Não havia nada que eu pudesse fazer agora a não ser fechar os olhos em um aperto desesperado, tentando me levar para longe do que estava prestes a acontecer. Misturado ao som dos meus gritos, pude ouvir a pele se rasgando, enquanto a lâmina do Caçador se enterrava na carne. E então eu abri os olhos.

Galantyr estava de costas para mim. Eu podia ver a lâmina do Caçador se projetando através do colete à prova de balas, agora destruído. Suas mãos fortes seguravam os chifres de gazela da criatura. O monstro tentava em vão balançar os braços e se libertar de Galantyr, mas o demônio em corpo humano fazia força para chegar ainda mais perto. Um som horrível vinha de dentro de Galantyr toda vez que ele conseguia avançar mais alguns centímetros, e a lâmina o rasgava um pouco mais.

— Eu te… Disse pra…

Sua voz era abafada pelo sangue que subia através de sua garganta. Eu assistia enquanto ele lutava com o Caçador, fazendo tudo ao meu alcance para me pôr de pé.

— Não se aproxime!

Assim que ele disse isso, ouvi um estalo alto vindo do braço do Caçador. O monstro soltou um urro enlouquecido enquanto Galantyr se desvencilhava da lâmina que o atravessava. Eu havia conseguido finalmente me erguer de novo, mas precisei me jogar para o lado quando meu guarda-costas veio com tudo na minha direção, segurando o Caçador pelos chifres. Assim que passaram pela linha amarela, Galantyr deu um puxão forte nos chifres da criatura e se abaixou, suspendendo o Caçador no ar e o arremessando por cima da cabeça na direção dos trilhos. A criatura ainda estava no ar quando foi atingida pelo trem, que mal havia começado a diminuir a velocidade.

Me levantei com a intenção de mancar na direção de Galantyr e fazer algo para fechar aquele ferimento horrível, mas assim que me pus de pé ele já estava ao meu lado.

— Você está bem? — perguntei.

— Não foi nada — ele disse, enquanto passava um braço sob o meu ombro — vamo meter o pé daqui.

— Eu achei que nós íamos pegar o trem!

Ele sorriu pra mim e disse:

— Eu nunca disse que nós íamos pegar o trem.

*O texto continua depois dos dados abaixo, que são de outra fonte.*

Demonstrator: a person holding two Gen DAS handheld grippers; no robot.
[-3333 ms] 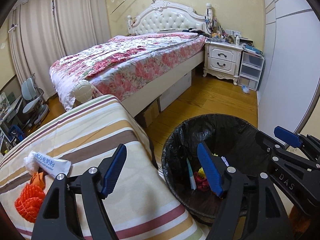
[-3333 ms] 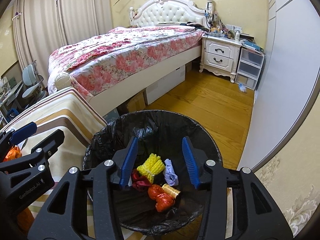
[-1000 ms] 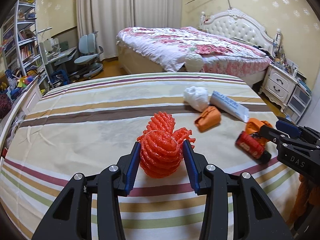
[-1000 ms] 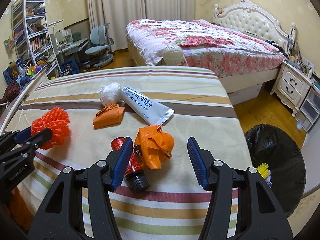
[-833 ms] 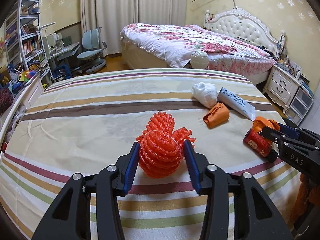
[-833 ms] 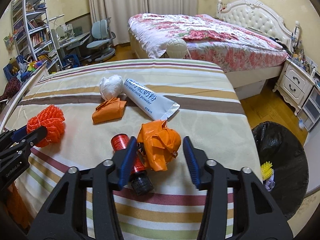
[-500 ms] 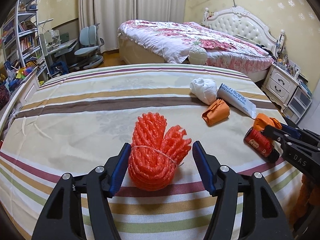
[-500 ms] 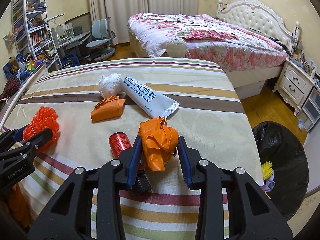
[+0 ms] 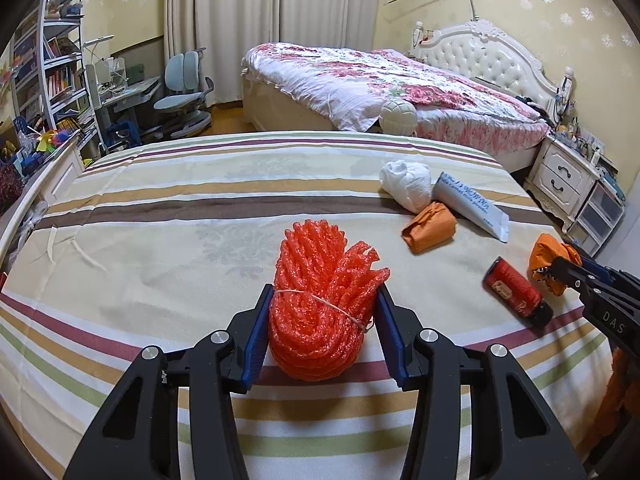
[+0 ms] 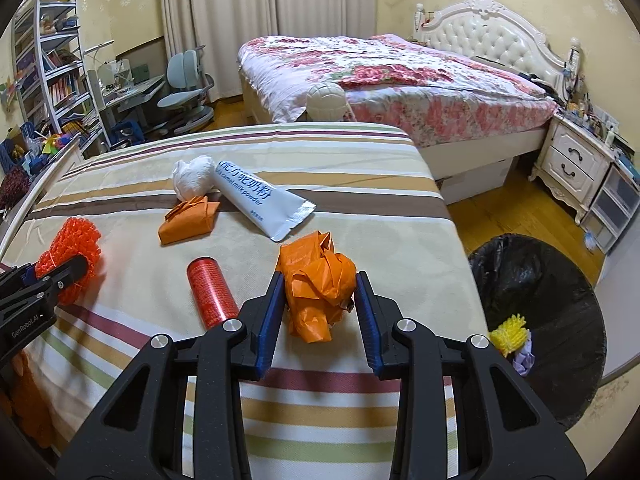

Subimos as escadas em direção à rua. Minha perna doía horrores, mas Galantyr disse que não podíamos parar agora. O Caçador ainda viria atrás de nós. Fiquei até com vergonha de reclamar dos meu ferimento quando olhei para o rombo em suas costas. Como ele ainda continuava de pé?!

— Nós precisamos encontrar Davi e desfazer isso, antes que seja tarde para você.

— Quem é Davi? — Perguntei.

— O cara que te meteu nessa furada. Nós vamos até a residência Salles, fazer uma visita ao meu antigo mestre.